((

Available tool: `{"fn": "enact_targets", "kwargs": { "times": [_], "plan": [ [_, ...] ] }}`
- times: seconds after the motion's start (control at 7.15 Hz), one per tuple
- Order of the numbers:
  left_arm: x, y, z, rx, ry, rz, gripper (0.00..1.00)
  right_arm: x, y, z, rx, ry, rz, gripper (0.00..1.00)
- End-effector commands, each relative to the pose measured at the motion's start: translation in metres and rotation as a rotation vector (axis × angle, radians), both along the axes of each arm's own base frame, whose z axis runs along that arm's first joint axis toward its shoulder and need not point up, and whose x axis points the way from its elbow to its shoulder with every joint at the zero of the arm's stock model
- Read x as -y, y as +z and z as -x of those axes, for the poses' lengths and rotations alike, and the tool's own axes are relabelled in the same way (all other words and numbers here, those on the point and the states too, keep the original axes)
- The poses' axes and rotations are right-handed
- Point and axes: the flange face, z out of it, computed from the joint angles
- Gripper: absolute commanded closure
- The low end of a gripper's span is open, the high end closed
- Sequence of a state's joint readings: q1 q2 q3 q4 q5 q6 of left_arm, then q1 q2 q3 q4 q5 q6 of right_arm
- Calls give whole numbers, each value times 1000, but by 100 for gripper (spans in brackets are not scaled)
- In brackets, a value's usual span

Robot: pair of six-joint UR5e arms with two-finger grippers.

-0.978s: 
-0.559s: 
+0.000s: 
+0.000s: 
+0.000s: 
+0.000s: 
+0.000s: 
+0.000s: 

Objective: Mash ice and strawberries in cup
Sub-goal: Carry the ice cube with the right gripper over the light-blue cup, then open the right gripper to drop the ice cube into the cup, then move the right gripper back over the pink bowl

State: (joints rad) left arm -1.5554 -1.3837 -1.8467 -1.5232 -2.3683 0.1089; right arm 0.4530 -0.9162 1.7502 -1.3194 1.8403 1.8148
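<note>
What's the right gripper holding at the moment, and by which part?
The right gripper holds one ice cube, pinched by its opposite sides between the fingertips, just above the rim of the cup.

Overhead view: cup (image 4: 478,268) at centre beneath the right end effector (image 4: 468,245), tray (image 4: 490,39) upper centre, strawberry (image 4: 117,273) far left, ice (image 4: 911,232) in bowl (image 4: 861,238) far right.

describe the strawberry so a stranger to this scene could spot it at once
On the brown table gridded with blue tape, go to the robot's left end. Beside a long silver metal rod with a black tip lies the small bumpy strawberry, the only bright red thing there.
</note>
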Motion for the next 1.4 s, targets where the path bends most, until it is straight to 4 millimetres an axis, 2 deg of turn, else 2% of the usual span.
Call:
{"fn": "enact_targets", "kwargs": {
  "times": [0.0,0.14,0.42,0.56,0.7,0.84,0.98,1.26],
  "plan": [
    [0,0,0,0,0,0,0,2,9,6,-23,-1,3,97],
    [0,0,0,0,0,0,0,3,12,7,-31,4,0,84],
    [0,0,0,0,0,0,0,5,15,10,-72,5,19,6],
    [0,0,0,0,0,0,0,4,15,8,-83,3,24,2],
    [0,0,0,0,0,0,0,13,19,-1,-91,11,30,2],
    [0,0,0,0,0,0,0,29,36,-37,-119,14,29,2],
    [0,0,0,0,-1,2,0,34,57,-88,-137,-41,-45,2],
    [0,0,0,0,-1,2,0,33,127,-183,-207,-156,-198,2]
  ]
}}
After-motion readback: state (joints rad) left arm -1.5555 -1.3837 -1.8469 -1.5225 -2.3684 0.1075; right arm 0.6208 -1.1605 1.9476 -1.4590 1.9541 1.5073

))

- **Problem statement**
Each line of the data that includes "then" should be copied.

- **Response area**
- Sequence of a state's joint readings: q1 q2 q3 q4 q5 q6 of left_arm, then q1 q2 q3 q4 q5 q6 of right_arm
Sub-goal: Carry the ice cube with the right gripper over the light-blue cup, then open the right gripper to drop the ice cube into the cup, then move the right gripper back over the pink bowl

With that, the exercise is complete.